PROBLEM DETAILS - Among the records that follow, find the line with "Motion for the" and the line with "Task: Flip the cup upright". Set down those lines and all lines between them exactly, without adding anything.

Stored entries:
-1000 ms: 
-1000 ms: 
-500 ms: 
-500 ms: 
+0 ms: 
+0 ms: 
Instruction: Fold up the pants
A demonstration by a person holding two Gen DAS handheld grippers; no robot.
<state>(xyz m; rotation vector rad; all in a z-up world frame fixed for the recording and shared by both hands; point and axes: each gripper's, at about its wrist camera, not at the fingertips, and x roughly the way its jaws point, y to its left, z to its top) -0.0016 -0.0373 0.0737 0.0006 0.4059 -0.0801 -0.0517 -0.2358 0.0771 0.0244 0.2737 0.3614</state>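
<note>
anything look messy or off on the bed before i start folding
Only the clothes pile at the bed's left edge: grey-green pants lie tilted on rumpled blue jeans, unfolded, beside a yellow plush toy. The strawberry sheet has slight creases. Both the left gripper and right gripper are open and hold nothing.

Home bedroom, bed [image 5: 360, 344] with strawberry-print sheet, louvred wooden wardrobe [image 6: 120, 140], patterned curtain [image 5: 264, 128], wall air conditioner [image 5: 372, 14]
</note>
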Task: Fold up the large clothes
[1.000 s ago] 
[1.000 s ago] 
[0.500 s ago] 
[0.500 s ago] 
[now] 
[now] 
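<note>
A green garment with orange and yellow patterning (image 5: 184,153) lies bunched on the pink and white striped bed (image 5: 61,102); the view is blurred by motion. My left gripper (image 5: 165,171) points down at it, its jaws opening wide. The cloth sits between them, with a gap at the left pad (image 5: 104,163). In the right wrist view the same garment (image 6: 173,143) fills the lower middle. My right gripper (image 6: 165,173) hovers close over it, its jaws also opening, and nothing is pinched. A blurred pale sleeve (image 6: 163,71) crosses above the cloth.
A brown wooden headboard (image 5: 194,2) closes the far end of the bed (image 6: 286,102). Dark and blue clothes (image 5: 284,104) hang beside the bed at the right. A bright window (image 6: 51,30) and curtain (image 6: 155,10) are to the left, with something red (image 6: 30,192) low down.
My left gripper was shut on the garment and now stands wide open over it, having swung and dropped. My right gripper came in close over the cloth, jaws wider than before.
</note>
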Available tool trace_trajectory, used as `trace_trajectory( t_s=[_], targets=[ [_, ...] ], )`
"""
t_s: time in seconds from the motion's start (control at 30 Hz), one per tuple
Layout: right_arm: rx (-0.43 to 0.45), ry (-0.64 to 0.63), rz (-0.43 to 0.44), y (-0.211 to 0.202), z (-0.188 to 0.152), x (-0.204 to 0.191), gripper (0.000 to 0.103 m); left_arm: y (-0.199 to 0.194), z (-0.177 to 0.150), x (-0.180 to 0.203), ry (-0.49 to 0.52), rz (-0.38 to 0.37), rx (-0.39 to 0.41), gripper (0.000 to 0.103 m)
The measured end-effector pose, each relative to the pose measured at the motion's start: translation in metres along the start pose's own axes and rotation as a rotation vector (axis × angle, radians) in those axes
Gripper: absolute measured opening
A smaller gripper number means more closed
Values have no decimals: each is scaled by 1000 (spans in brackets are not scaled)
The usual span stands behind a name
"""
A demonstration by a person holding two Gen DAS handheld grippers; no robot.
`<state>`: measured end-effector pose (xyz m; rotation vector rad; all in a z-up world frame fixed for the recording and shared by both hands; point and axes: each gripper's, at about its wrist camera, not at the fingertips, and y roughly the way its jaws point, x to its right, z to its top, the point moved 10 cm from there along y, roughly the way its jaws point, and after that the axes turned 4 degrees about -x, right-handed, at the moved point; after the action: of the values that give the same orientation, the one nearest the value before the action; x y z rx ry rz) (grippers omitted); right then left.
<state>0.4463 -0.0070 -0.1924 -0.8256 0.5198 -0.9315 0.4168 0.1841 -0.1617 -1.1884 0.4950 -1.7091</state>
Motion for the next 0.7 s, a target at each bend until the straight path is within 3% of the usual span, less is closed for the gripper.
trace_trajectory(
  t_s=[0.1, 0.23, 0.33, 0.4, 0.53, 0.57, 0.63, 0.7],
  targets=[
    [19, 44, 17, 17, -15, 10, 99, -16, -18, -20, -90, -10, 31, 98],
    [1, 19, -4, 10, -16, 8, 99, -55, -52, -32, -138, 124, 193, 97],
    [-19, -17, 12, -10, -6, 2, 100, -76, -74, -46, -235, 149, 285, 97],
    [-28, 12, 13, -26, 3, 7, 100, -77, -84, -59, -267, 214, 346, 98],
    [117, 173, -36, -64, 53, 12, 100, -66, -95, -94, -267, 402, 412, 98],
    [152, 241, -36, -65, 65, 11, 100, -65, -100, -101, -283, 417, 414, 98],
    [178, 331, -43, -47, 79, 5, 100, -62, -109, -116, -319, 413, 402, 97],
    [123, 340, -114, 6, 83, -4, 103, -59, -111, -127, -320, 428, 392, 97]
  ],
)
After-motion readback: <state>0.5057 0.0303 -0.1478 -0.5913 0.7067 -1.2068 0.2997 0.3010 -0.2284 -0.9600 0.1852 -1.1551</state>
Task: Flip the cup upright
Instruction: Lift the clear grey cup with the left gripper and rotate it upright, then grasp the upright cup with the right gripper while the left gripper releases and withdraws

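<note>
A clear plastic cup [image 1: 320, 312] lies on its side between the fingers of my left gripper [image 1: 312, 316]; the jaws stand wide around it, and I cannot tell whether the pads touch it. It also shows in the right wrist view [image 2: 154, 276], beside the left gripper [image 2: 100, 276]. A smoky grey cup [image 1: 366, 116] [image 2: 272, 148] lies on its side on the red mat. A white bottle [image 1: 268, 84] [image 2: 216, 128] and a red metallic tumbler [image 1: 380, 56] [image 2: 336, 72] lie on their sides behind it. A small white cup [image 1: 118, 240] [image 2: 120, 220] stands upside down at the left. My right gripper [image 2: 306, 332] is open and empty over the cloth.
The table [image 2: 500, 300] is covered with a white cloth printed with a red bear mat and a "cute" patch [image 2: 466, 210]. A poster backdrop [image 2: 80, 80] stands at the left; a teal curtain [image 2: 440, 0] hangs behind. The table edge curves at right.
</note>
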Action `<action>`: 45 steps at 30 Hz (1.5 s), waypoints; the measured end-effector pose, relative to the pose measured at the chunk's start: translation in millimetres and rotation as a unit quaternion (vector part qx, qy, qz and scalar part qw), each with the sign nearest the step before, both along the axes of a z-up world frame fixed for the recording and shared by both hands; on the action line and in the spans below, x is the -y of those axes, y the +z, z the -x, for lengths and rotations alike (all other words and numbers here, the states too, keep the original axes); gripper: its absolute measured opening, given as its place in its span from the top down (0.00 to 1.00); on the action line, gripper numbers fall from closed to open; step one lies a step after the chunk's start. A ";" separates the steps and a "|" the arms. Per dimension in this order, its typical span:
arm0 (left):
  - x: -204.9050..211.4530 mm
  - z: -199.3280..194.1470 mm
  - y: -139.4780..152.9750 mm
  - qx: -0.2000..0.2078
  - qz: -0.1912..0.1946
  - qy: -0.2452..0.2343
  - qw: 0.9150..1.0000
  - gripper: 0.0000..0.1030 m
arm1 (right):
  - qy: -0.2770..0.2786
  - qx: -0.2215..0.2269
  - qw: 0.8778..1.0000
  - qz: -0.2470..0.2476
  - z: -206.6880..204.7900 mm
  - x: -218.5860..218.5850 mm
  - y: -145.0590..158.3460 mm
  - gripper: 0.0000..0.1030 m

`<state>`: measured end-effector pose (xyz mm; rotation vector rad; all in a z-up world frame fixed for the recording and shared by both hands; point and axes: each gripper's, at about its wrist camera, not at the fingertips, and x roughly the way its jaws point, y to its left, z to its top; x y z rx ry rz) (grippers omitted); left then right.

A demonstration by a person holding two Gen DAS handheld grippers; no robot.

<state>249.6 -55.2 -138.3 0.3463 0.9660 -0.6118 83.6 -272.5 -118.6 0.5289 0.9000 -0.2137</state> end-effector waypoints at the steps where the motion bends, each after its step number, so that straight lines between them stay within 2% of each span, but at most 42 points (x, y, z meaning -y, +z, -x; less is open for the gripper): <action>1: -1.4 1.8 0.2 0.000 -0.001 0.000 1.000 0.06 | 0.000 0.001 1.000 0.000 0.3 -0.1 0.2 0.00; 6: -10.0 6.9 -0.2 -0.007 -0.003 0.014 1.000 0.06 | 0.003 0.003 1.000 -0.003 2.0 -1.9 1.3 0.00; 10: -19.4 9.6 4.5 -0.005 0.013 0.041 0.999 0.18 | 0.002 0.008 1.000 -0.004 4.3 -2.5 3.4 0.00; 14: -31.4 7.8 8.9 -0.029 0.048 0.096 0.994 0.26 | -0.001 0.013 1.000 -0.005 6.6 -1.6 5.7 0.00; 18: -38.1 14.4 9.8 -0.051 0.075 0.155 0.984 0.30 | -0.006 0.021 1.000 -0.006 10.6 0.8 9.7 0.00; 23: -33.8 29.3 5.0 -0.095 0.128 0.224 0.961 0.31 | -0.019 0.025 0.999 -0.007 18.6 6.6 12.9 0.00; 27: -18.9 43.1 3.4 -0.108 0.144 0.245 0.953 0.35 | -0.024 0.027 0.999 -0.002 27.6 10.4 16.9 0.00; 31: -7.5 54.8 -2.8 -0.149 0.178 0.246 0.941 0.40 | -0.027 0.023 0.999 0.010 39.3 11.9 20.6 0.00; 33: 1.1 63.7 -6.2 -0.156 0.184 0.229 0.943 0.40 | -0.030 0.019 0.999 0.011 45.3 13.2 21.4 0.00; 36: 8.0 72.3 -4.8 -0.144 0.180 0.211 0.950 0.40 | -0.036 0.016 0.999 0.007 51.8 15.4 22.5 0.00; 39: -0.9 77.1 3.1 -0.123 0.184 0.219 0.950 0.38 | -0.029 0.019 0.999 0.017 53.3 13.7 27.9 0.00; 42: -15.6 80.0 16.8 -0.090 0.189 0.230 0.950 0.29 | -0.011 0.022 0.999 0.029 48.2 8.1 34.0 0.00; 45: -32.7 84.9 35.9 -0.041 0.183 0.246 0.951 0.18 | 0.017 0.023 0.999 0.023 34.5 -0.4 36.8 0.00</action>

EXERCISE RESPONSE -
Motion for the next 0.7 s, a target at each bend until the straight path is within 3% of the usual span, less is closed for the gripper.
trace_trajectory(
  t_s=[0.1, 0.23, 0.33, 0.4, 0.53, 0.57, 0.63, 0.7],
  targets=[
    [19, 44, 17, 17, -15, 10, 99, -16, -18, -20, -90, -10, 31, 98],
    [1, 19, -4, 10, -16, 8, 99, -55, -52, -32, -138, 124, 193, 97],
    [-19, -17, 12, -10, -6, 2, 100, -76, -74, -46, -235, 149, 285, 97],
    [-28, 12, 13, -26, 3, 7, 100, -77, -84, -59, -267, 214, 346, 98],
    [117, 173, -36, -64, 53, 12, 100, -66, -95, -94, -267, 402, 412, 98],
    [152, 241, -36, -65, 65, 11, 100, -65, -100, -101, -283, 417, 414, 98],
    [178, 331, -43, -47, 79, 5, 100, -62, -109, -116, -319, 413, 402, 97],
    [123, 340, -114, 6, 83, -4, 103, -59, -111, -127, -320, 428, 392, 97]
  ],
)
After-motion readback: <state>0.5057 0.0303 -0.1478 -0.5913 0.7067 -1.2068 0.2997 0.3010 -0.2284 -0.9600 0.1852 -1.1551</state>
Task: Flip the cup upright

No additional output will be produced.